• [YOUR TASK] Copy each line containing "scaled" from the listing below.

AVAILABLE DATA Block Start

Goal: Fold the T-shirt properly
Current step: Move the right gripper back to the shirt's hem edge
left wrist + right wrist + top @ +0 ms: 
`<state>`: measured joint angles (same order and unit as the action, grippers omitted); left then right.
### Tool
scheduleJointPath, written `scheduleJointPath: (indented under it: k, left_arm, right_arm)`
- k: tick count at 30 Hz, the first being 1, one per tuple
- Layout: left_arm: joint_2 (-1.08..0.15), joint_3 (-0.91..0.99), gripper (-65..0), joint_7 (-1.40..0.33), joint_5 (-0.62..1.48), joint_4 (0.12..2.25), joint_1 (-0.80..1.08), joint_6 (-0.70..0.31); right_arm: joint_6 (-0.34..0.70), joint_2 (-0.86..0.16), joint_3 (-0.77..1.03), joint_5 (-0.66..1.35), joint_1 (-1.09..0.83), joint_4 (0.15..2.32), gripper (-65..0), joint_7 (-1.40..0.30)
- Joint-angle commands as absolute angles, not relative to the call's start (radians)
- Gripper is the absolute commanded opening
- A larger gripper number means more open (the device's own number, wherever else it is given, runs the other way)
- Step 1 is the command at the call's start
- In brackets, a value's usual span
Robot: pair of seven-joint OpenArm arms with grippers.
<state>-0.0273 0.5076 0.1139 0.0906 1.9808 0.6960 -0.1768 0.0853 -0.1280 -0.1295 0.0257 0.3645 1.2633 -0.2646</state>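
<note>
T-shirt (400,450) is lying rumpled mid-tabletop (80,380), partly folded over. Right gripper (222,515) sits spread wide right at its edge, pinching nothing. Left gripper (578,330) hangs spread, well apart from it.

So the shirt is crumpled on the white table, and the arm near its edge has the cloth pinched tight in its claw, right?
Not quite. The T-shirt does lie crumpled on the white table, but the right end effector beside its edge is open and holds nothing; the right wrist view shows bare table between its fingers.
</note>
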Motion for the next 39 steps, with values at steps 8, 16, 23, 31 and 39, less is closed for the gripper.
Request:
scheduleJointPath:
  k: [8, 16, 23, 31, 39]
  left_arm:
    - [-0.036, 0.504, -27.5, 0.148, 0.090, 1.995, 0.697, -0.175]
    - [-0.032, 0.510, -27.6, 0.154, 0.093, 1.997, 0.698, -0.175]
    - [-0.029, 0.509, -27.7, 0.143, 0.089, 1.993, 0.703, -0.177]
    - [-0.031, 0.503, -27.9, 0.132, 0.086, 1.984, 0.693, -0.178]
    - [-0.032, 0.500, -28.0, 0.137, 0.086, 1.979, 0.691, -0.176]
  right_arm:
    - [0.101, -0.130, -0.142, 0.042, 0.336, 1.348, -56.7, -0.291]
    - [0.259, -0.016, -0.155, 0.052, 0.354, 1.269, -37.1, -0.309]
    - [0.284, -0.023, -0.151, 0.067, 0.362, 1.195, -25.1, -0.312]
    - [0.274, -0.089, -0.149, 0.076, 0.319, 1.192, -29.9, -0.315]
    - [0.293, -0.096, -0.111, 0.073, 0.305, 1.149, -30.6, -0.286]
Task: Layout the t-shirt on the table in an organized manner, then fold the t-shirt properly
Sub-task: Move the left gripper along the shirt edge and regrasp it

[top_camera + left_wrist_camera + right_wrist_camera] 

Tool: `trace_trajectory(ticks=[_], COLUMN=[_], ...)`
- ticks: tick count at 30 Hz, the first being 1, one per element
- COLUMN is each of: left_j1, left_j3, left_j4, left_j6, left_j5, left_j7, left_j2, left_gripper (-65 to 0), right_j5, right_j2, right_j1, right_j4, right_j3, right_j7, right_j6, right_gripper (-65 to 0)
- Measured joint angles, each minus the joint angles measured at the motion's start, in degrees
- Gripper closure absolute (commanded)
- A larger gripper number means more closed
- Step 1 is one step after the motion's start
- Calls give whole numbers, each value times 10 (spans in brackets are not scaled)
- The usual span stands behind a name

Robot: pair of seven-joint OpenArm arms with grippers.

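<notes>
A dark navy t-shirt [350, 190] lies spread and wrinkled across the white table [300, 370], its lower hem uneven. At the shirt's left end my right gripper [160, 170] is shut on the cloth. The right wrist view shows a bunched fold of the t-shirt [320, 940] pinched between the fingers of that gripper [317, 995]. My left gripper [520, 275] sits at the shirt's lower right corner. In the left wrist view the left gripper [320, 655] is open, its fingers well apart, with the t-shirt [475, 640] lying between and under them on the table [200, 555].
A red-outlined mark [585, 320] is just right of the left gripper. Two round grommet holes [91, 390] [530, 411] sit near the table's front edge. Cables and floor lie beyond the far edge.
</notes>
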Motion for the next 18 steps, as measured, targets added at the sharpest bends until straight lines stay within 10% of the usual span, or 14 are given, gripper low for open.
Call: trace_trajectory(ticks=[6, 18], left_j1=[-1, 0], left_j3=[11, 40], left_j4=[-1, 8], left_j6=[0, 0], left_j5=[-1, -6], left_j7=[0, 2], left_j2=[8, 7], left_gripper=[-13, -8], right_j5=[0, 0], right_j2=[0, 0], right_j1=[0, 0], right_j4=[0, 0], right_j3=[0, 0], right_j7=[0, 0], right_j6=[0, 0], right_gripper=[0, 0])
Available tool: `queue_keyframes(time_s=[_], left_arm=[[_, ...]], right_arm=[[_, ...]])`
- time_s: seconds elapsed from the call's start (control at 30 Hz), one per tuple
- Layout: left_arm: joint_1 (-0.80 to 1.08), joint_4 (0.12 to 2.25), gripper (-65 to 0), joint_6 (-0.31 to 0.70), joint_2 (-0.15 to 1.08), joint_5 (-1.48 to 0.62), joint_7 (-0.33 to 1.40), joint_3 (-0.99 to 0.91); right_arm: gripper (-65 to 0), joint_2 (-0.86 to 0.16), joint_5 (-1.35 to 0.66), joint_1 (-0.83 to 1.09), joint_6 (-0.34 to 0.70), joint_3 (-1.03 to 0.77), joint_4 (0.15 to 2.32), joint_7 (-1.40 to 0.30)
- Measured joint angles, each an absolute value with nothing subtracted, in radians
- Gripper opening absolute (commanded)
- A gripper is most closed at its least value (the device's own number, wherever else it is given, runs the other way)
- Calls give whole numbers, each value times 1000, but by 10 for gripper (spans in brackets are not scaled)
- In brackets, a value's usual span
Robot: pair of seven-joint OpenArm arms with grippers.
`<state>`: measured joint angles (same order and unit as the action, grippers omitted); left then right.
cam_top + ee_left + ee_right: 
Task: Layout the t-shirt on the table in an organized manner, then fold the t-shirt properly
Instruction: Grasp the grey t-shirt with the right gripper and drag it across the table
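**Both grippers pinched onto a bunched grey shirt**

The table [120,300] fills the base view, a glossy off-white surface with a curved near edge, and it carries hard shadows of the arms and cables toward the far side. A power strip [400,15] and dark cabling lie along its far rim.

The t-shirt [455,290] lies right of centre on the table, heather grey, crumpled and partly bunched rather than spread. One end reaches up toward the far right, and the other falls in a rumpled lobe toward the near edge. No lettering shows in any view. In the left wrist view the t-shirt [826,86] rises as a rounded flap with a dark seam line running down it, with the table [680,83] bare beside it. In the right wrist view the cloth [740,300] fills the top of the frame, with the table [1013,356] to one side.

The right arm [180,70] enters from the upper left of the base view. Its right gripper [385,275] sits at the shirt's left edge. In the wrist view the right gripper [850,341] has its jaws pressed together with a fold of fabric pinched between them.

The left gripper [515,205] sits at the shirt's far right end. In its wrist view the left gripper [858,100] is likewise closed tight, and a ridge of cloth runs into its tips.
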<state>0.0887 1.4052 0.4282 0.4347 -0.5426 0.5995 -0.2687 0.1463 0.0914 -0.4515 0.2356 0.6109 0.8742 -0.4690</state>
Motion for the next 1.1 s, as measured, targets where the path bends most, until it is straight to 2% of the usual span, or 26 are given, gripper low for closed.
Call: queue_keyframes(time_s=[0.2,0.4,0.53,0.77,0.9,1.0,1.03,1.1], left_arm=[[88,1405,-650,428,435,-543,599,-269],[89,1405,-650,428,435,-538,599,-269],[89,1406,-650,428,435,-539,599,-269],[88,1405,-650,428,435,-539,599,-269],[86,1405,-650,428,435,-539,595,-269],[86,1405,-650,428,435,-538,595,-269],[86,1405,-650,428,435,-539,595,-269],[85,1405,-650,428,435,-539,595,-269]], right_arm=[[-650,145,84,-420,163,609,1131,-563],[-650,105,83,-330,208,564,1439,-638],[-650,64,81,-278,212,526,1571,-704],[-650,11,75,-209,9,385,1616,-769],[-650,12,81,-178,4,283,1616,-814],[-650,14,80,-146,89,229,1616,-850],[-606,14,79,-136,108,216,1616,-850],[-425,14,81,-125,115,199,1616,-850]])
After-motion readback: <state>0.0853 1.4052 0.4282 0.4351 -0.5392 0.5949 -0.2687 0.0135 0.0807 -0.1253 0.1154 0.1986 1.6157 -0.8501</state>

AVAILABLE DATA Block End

• [REPLY TO THE TASK]
- Calls give whole numbers, each value times 10 (spans in brackets are not scaled)
- Calls give whole numbers, each value times 1000, but by 10 for gripper (spans in brackets are not scaled)

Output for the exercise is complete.